### WORK TO BE COMPLETED
What you return must match the listing below exactly, minus any pictures.

### GIVEN MATERIAL
▼

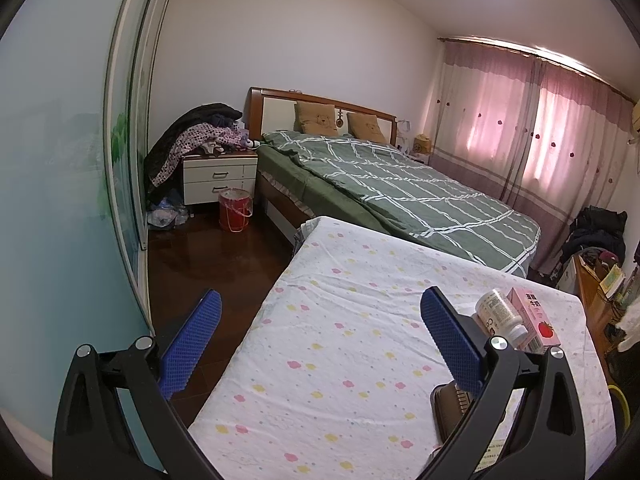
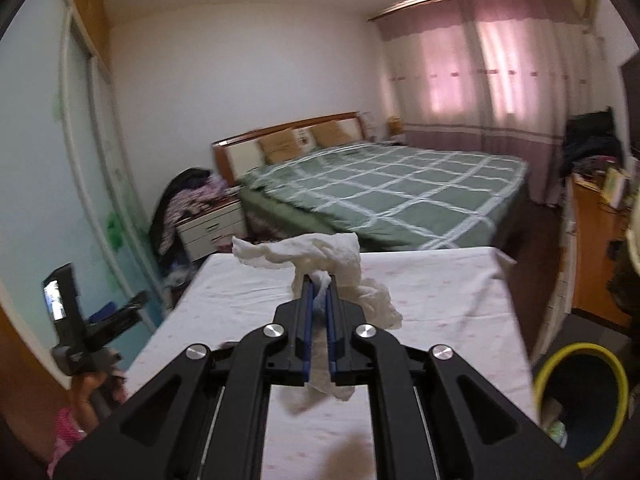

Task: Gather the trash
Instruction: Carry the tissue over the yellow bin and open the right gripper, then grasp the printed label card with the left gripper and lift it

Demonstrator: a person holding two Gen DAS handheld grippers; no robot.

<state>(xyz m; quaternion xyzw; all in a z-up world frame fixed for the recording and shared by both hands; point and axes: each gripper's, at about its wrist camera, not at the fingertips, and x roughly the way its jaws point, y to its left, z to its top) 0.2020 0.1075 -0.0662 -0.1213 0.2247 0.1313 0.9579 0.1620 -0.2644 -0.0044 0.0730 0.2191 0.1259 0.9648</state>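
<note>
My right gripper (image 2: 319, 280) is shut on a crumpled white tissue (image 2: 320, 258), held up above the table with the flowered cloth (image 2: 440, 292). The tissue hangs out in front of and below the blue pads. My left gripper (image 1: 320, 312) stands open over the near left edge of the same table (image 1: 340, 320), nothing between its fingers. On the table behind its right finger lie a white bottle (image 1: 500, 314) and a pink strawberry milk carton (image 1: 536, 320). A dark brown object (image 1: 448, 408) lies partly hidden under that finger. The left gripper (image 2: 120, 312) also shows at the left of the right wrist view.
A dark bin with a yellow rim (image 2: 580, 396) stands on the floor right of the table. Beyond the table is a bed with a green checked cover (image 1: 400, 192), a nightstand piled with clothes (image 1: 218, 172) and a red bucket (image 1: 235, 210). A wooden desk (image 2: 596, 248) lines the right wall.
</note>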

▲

### SOLUTION TO THE EXERCISE
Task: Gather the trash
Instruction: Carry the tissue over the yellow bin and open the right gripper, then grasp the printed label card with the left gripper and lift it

Demonstrator: a person holding two Gen DAS handheld grippers; no robot.

<state>(xyz m; quaternion xyzw; all in a z-up world frame fixed for the recording and shared by both hands; point and axes: each gripper's, at about its wrist camera, not at the fingertips, and x roughly the way its jaws point, y to its left, z to its top) 0.2020 0.1075 -0.0662 -0.1213 0.2247 0.1313 0.9579 0.1620 -0.2644 -0.0044 0.0730 0.2191 0.1259 0.9648</state>
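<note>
My right gripper (image 2: 319, 280) is shut on a crumpled white tissue (image 2: 320, 258), held up above the table with the flowered cloth (image 2: 440, 292). The tissue hangs out in front of and below the blue pads. My left gripper (image 1: 320, 312) stands open over the near left edge of the same table (image 1: 340, 320), nothing between its fingers. On the table behind its right finger lie a white bottle (image 1: 500, 314) and a pink strawberry milk carton (image 1: 536, 320). A dark brown object (image 1: 448, 408) lies partly hidden under that finger. The left gripper (image 2: 120, 312) also shows at the left of the right wrist view.
A dark bin with a yellow rim (image 2: 580, 396) stands on the floor right of the table. Beyond the table is a bed with a green checked cover (image 1: 400, 192), a nightstand piled with clothes (image 1: 218, 172) and a red bucket (image 1: 235, 210). A wooden desk (image 2: 596, 248) lines the right wall.
</note>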

This completes the response to the exercise.